Focusing on the technology vs. the value a digital thread delivers is a mistake many companies make. Manufacturers also start off too foundational without denoting a specific payback period or plan for delivering value along the way. 

“Executives get scared away if you’re not demonstrating return on investment or if programs stall out,” said Stephen Birtsas, director at Kalypso, a Rockwell Automation business with a focus on consulting services. “Make sure you have the appropriate value drops as you work towards longer-term strategic goals.” 

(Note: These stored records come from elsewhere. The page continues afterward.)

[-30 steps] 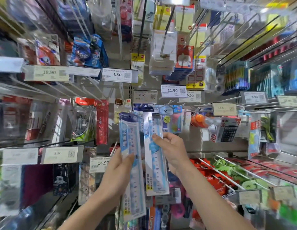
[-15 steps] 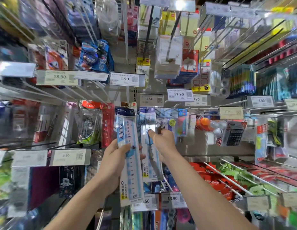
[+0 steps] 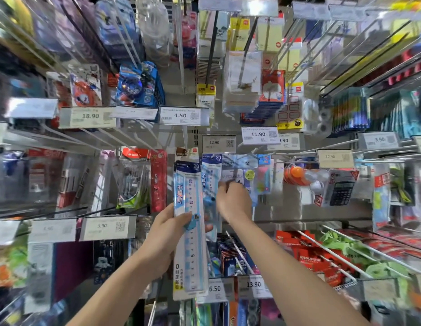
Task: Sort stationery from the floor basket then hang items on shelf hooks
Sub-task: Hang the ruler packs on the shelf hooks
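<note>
My left hand (image 3: 161, 241) grips a packaged blue 20 cm ruler (image 3: 189, 231) upright in front of the shelf wall, thumb across its middle. Just to its right, my right hand (image 3: 234, 203) pinches a second packaged blue ruler (image 3: 210, 182), whose top sits up at a shelf hook (image 3: 252, 152) under the 12.90 tag. The right hand's fingers hide the middle of that pack. The floor basket is out of view.
Hooks with hanging stationery fill the wall: a red ruler pack (image 3: 157, 180) at left, a calculator (image 3: 341, 189) at right, sticky notes (image 3: 268, 34) above. Price tags such as 4.50 (image 3: 181, 116) and 13.90 (image 3: 253, 284) stick out toward me. Long bare hooks (image 3: 327, 252) project at lower right.
Both hands have risen toward the shelf. My right hand carried its ruler pack up and away to the hook row; the left ruler also moved upward.
</note>
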The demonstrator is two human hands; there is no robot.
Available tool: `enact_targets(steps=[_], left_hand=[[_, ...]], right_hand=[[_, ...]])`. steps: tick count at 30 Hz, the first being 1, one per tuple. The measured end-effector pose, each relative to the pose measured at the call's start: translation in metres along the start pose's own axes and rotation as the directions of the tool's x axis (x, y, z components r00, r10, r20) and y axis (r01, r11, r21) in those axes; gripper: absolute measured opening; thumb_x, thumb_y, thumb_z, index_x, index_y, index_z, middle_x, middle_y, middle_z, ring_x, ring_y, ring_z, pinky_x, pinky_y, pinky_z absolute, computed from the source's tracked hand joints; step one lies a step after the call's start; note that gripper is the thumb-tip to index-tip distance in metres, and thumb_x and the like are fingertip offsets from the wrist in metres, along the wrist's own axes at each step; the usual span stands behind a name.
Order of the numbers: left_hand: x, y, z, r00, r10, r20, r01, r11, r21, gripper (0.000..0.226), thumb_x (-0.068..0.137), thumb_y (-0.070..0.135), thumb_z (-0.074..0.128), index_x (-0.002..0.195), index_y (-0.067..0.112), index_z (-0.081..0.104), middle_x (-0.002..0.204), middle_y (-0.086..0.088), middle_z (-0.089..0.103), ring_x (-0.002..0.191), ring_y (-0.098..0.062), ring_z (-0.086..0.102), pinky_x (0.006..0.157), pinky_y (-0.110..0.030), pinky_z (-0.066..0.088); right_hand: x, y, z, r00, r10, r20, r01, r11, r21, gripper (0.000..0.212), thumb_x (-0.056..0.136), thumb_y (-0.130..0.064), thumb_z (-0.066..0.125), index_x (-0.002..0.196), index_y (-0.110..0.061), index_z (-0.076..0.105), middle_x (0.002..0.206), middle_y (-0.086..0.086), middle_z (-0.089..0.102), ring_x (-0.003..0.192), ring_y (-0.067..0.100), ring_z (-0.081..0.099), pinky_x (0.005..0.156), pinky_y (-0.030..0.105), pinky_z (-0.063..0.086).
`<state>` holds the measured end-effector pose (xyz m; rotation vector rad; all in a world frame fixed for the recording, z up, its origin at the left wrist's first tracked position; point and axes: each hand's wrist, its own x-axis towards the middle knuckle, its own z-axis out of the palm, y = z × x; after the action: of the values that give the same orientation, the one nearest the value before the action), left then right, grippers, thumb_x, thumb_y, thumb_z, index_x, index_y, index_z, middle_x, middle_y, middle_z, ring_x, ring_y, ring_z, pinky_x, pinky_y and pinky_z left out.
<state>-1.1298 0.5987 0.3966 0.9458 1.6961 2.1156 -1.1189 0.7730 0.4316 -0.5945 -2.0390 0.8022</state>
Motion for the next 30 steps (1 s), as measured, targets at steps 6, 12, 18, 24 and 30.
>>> enact_targets(steps=[6,12,18,24,30], left_hand=[[-0.006,0.001,0.003,0.997,0.066,0.045,-0.067,0.997,0.039,0.033,0.103,0.0,0.035,0.118,0.013,0.061,0.097,-0.033,0.07,0.085,-0.043,0.074,0.06,-0.041,0.059],[-0.008,0.003,-0.002,0.995,0.05,0.089,-0.053,0.998,0.03,0.035,0.1,-0.002,0.034,0.118,0.009,0.061,0.088,-0.024,0.072,0.072,-0.041,0.07,0.058,-0.04,0.058],[-0.006,0.001,-0.002,0.992,0.074,0.098,-0.082,0.994,0.078,0.026,0.107,0.01,0.042,0.121,0.014,0.063,0.09,-0.016,0.075,0.079,-0.031,0.07,0.069,-0.038,0.059],[-0.007,-0.001,-0.004,0.991,0.072,0.115,-0.075,0.997,0.016,0.024,0.108,0.013,0.041,0.124,0.01,0.059,0.09,-0.023,0.073,0.074,-0.04,0.07,0.069,-0.046,0.058],[-0.006,-0.003,-0.005,0.99,0.065,0.123,-0.063,0.998,-0.019,0.024,0.108,0.012,0.039,0.124,0.007,0.056,0.099,-0.035,0.069,0.076,-0.043,0.069,0.063,-0.043,0.058]], right_hand=[[-0.009,-0.023,-0.005,0.97,-0.157,0.188,0.014,0.804,0.595,0.06,0.081,-0.06,0.062,0.084,0.0,0.057,0.083,0.026,0.056,0.078,0.032,0.057,0.074,0.045,0.047],[-0.012,-0.02,-0.014,0.967,-0.159,0.201,-0.015,0.747,0.665,0.037,0.1,-0.021,0.063,0.064,-0.02,0.056,0.078,0.013,0.057,0.076,0.024,0.061,0.066,0.037,0.048],[-0.018,-0.026,-0.021,0.983,-0.112,0.145,-0.01,0.759,0.651,0.04,0.103,-0.025,0.06,0.091,0.013,0.061,0.085,0.025,0.073,0.066,0.016,0.073,0.056,0.032,0.059],[-0.019,-0.027,-0.018,0.984,-0.113,0.138,-0.006,0.752,0.659,0.042,0.102,-0.024,0.062,0.09,0.016,0.06,0.091,0.027,0.073,0.073,0.02,0.073,0.061,0.035,0.06],[-0.018,-0.023,-0.019,0.98,-0.125,0.157,-0.009,0.755,0.656,0.043,0.101,-0.026,0.063,0.089,0.015,0.061,0.092,0.028,0.073,0.07,0.016,0.073,0.052,0.022,0.052]])
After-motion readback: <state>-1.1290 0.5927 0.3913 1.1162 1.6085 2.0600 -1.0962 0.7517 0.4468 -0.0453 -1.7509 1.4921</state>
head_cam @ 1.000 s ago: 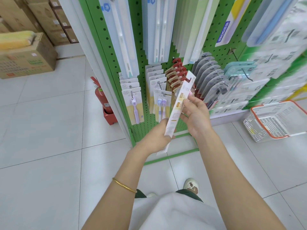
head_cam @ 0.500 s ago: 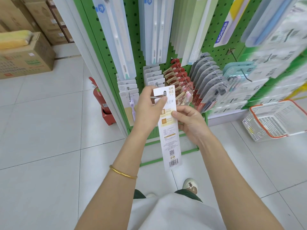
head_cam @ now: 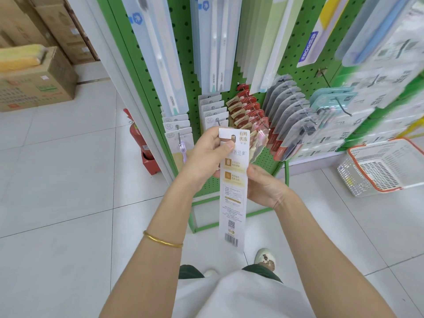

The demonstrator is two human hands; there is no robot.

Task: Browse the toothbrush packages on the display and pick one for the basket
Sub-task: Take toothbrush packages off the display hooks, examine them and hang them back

Once your digital thread pieces are in place, attention needs to turn to operationalizing and scaling efforts. For example, advanced analytics that leverage artificial intelligence for predictive insights are great, but if the insights aren’t connected back to everyday workflows, the digital thread benefits are lost. “If you have a super fancy model that needs a data scientist to run it and you’re not doing anything to bring those insights into how operators do their jobs every day, it’s not helping,” said Aveva’s Chambers. 

At the same time, once those insights have impact on everyday plant floor operations, it’s crucial to plan for scaling initiatives to other areas and eventually other plants. Doing so requires a major commitment to shifting culture and change management practices to get stakeholders at all levels on board.

“These are major changes for major manufacturing functions that are used to doing the same thing they’ve been doing for decades,” PTC’s Wrenn said. “Manufacturers have to adopt new processes and methods, and the partnership between engineering and manufacturing must be repaired.”

The digital thread can be an effective way to achieve this.